Maxine Stone's New Life
Copyright© 2011 by carniegirl
Chapter 374
Erotica Sex Story: Chapter 374 - Maxine stone is a retired Air Force Noncom trying to get by in a small town. Her new life is filled with small characters and minor adventures.
Caution: This Erotica Sex Story contains strong sexual content, including Ma/Fa Fa/Fa Fa/ft Ma/Ma Consensual Reluctant Coercion Gay BiSexual Heterosexual Mystery Oral Sex Anal Sex Masturbation Fisting Transformation Prostitution
I guess the night before put me in the mood for a stroll down memory lane. I say that because as I walked down the jungle path toward the boat landing my mind was split. Half was keeping a sharp eye out for stranglers from action the night before, and the other half was concentrated on my much earlier years. I bet everyone does the same kind of thing now and then. Well maybe not the soldiers running around the jungle seeking revenge part, but the split thoughts part.
Some of those memories are so painful, I expect that we all tend to bury them for years. Even buried memories come back to visit now and then, like bad chili.
As I walked along in the very front of our little group, I was isolated, not by distance so much as by who I was. It was as simple as that. I wasn't like the others and I really never had been. I was, of course, even less like them at that moment.
When I never really liked playing with dolls as a child, I probably should have known then that I was different. I was different even though I had the almost idyllic Saturday Evening Post family life. I had a hard working masculine father figure, who worked two jobs so that his wife could raise three kids.
He was the kind of man that in the back of her mind every little girl and young woman hopes to have as a lover. Like any other, so called, normal girl I had more than one dream where the man turned his face to me afterward, and it was dear old dad. No that had never happened in real life. Not that I would have objected, or ever told anyone.
I also had a strong mother, who had enough kids so that it was financially impossible for her to work. So we were poor, but so was everyone else in the mill village. I have a theory that you are only poor, when you know you are poor. I also think, that you are only poor, if you know there are people who aren't poor.
So my family only became poor, when I went to the town's high school. During all the other years, when I went to school it was with kids in my own socioeconomic status. So I was poor for the first time, when I was a teenager. Even then I defended my own way of life. I never apologized for being poor. I never took anything that belonged to anyone else, except the occasional boy from some rich bitch, just to prove I could.
It was bad to do that, but Jennifer was the worst of all possible girls to have pissed at you. She never was pissed at me, but we were like Frick and Frack. She knew how to scheme, like the slutty little bitch she was. I could kick any of the girl's and about half the guy's asses. We were like the cotton mill mafia.

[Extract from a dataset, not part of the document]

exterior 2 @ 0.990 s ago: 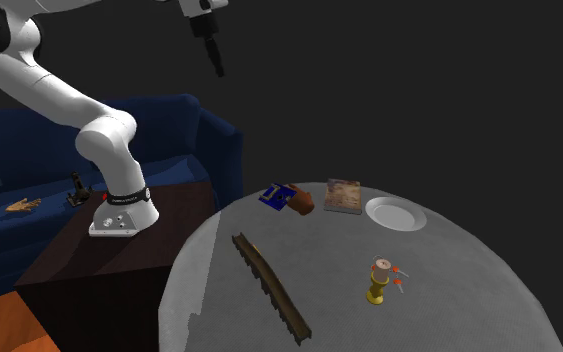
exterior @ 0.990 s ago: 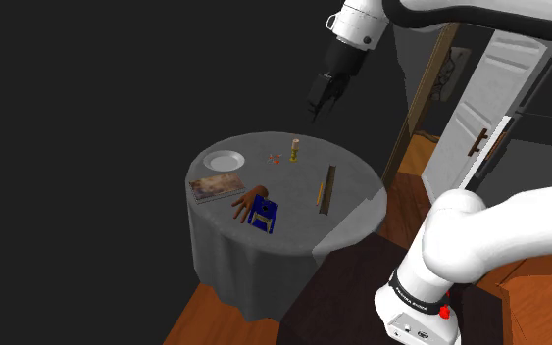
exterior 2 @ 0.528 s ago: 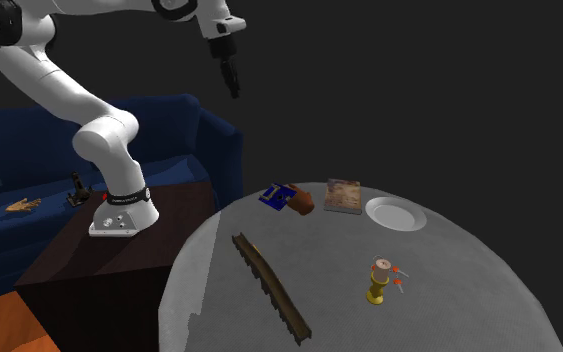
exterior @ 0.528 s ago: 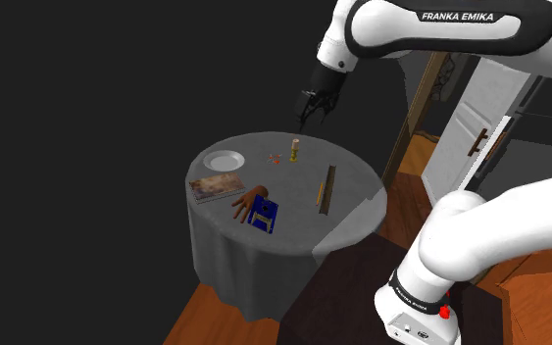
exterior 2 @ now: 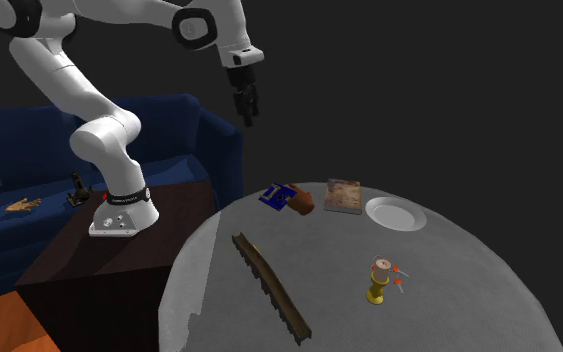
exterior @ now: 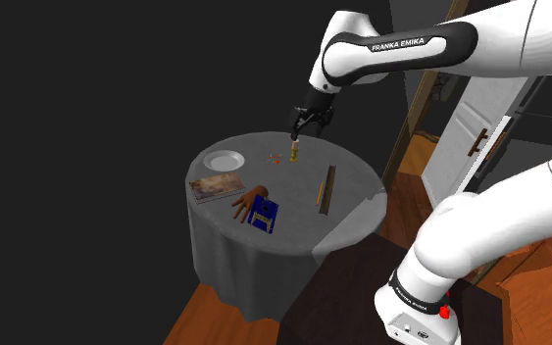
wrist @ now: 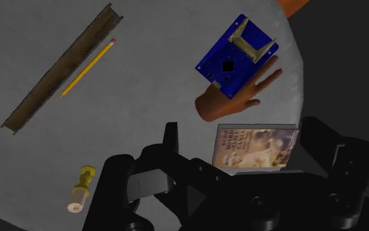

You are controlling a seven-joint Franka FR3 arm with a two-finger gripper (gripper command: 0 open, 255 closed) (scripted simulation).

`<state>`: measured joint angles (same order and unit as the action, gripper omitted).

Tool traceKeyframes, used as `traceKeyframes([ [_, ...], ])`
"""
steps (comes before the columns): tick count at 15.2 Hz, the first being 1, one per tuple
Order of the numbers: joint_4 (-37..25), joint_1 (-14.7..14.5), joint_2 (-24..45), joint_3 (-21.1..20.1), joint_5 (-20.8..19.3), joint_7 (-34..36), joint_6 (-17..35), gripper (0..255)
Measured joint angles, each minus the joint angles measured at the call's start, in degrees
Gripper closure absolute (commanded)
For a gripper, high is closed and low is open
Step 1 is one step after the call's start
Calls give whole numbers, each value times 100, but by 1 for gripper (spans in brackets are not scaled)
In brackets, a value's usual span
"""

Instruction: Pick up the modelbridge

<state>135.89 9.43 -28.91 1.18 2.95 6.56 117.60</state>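
The pincer (exterior: 302, 130) hangs empty, fingers apart, high over the tabletop (exterior: 357, 191), and the long brown model bridge (exterior: 326, 187) lies flat below it toward the stand, lengthwise along that near edge.

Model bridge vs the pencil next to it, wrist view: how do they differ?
The model bridge is dark brown; the pencil is yellow with a pink end. The model bridge is much longer and wider than the pencil. Both lie flat on the grey table, side by side and nearly parallel.
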Motion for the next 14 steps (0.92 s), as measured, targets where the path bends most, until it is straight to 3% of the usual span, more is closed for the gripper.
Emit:
traceKeyframes([
  [14, -125, 808, 1987, 560, -117, 793, 1534, 0],
])
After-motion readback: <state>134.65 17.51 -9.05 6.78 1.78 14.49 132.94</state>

I was a natural high school enforcer, since I had two brothers. In my house it was like, fight for it, or lose what little I had. I loved my brothers and was sad that neither of my brother's had lived as long as I had. They had not even lived to the age I had before the big change.
My older brother died in a South American shit hole, while working for the government of the United States. We never knew exactly what he did for them, but we did know that they sure were sorry about it. Or so said the little guy who had to look on a card to be sure he got my brother's name right. Eddie died in 1985, during the summer, at least that's what the little man said. He was really sorry that there was no body for us to bury. Seems Eddie kinda god lost while they were exploring for oil. Why a government employee was looking for oil in a foreign country I never knew.

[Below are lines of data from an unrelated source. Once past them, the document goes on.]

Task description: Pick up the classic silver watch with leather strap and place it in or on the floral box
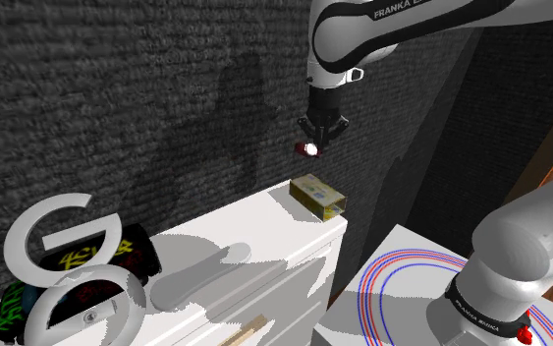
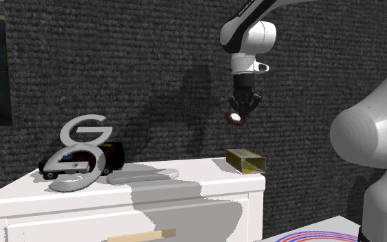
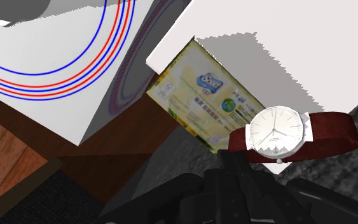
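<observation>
On the shoulder view's left, a silver G-shaped ornament (image 1: 63,260) is sitting on the white desk (image 1: 264,236). Rightward, the yellow-green printed box (image 1: 318,195) is lying at its corner. Directly above, the end effector (image 1: 314,144) is gripping the red-strapped watch (image 1: 309,150).

The white arm (image 1: 355,39) reaches high and bends down at the wrist. Its black gripper (image 1: 318,133) points straight down and hangs well above the box (image 1: 318,195), fingers clasped on the watch (image 1: 310,149).
</observation>
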`<state>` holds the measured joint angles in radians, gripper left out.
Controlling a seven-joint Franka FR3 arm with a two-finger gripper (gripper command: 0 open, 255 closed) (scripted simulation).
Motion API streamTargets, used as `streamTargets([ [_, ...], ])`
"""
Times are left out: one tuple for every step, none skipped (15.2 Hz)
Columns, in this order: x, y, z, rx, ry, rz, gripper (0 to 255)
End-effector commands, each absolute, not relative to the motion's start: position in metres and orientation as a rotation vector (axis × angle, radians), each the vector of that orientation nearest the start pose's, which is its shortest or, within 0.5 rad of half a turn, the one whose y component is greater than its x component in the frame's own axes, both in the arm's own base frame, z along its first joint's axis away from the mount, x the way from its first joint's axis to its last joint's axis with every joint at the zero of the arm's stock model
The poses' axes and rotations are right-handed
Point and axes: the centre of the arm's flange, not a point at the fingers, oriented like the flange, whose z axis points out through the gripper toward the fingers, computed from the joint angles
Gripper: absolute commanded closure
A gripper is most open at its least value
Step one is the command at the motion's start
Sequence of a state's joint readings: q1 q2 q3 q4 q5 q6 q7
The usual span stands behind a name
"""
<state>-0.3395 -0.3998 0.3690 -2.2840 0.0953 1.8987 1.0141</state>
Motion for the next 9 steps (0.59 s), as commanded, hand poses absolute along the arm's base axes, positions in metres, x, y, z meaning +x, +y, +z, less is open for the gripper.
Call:
streamTargets([
  [0.437, 0.032, 0.486, -2.765, 1.589, -0.029, 255],
  [0.437, 0.032, 0.481, -2.765, 1.589, -0.029, 255],
  [0.437, 0.032, 0.476, -2.765, 1.589, -0.029, 255],
  [0.437, 0.032, 0.471, -2.765, 1.589, -0.029, 255],
  [0.437, 0.032, 0.465, -2.765, 1.589, -0.029, 255],
  [0.437, 0.032, 0.46, -2.765, 1.589, -0.029, 255],
  [0.437, 0.032, 0.455, -2.765, 1.589, -0.029, 255],
  [0.437, 0.032, 0.449, -2.765, 1.589, -0.029, 255],
  [0.437, 0.032, 0.443, -2.765, 1.589, -0.029, 255],
])
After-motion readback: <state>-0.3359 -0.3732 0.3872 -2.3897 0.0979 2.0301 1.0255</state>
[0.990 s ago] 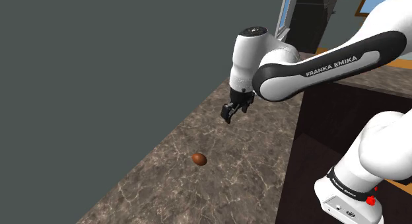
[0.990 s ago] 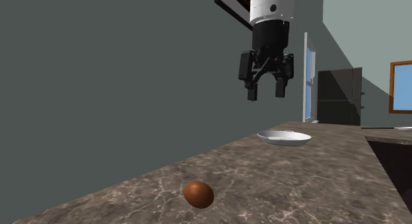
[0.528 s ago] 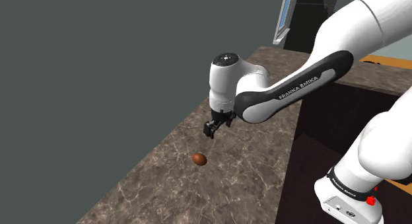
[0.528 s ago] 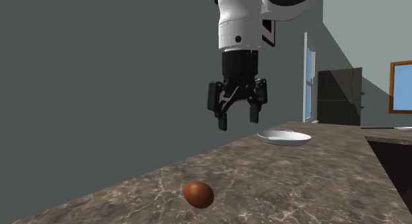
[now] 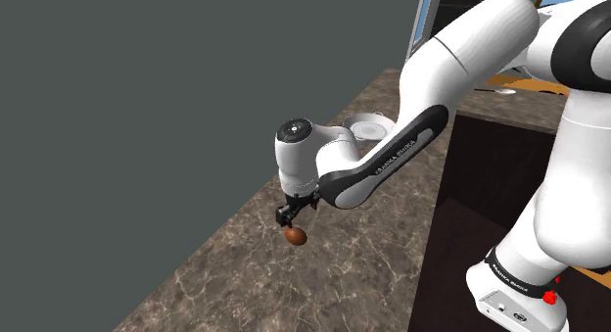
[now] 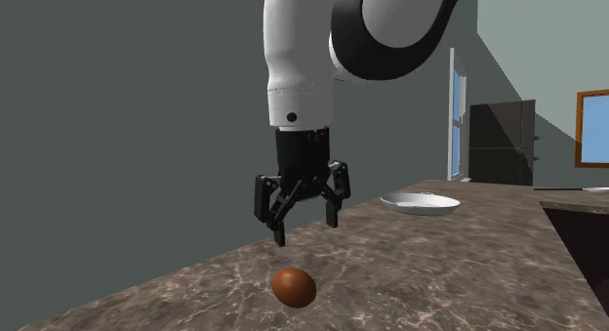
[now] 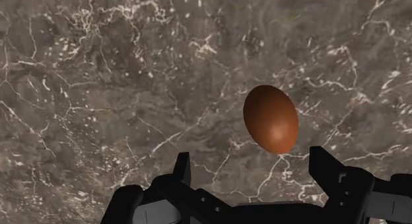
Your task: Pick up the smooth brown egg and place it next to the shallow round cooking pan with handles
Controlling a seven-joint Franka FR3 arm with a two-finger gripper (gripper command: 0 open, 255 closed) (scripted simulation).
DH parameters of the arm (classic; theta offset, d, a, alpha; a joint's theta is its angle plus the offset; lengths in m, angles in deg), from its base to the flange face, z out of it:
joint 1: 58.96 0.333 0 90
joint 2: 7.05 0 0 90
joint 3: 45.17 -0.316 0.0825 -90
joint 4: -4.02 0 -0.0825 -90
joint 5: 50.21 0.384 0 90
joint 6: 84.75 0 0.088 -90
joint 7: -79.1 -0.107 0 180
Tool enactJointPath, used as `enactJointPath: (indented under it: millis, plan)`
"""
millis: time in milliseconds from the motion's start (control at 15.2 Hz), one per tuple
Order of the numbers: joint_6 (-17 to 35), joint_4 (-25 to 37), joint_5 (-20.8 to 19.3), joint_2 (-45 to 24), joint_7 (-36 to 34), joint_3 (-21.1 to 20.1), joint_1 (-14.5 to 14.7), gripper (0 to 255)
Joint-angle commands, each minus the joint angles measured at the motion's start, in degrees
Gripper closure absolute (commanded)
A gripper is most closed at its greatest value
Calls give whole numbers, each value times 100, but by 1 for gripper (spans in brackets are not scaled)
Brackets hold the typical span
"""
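egg: the brown egg lies on its side on the dark marbled tabletop, somewhat nearer the wall-side edge than the edge by the stand, nothing touching it

pan: shallow round pan, drawn white, sits well apart from the egg, further along the tabletop toward its far end. Can't make out the handles tbh

hand: black hand hangs just above the egg, fingers spread wide and holding nothing

why it's there: looks like a pre-grasp hover to me. It's open so the egg can fit between the fingers on the way down

lineup: in the wrist view the egg sits closer to one finger than the other, so I'd guess it wants a small nudge sideways first

arm pose: stretched out long and low from the stand, forearm slanting down, wrist bent so the hand points straight down

risk: round and smooth, so it could roll or squirt out if pinched off-centre
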State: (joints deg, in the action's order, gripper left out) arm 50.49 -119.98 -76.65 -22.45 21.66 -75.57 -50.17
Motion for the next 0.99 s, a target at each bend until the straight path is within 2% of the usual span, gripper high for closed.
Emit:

My middle Middle bother died two years later in an automobile accident. That's what his buddy said at least. He flipped an old van over while making a delivery. Samuel was some kind of courier, according to the friend. He was the kind who paid no income taxes. The man who explained that also handed me an envelope filled with cash. I never bothered to ask what he had carried in the panel vans he drove.
I graduated high school shortly after Samuel went into the ground, after a closed casket service, I might add. My mother and even my dad seemed to be broken after that funeral. My graduation from high school wasn't cause for any celebration. I just got on a bus the next day to start my career with the Unites States Air Force. The rest, so they said, was history. At least little bits of history as it happened at the time. Since Eddie died in some South American shit hole. I seemed to be drawn to the area. I'm not sure if it's coincidence, or I just gravitate to it. I guess shit happens, like it is supposed to happen in the end.
By the time my memories got to my basic training in Texas, we had reached the river landing. I was the first to see the aluminum river patrol boat tied to the rickety pier. If it wasn't from the actual war in Vietnam, it was from that time period for sure. Just as were the small arms which we carried onto the boat. We had stepped back in time to the war my Dad fought. The one, where if he had been less of a man, I would not have existed in the first place.
If you do the time line you will see my dad was first there during the adviser stage of the war. Later he was part of The First Marine Expeditionary Brigade. After his tour with the FMEB he came home to start a family. He told me something I never forgot the night before I left for the Air Force.
"I hoped that by getting out, I would never see and feel death that closely again," he said. "Unfortunately life doesn't let you insulate yourself from those kinds of things. It happened with the boys and all the nightmares came back."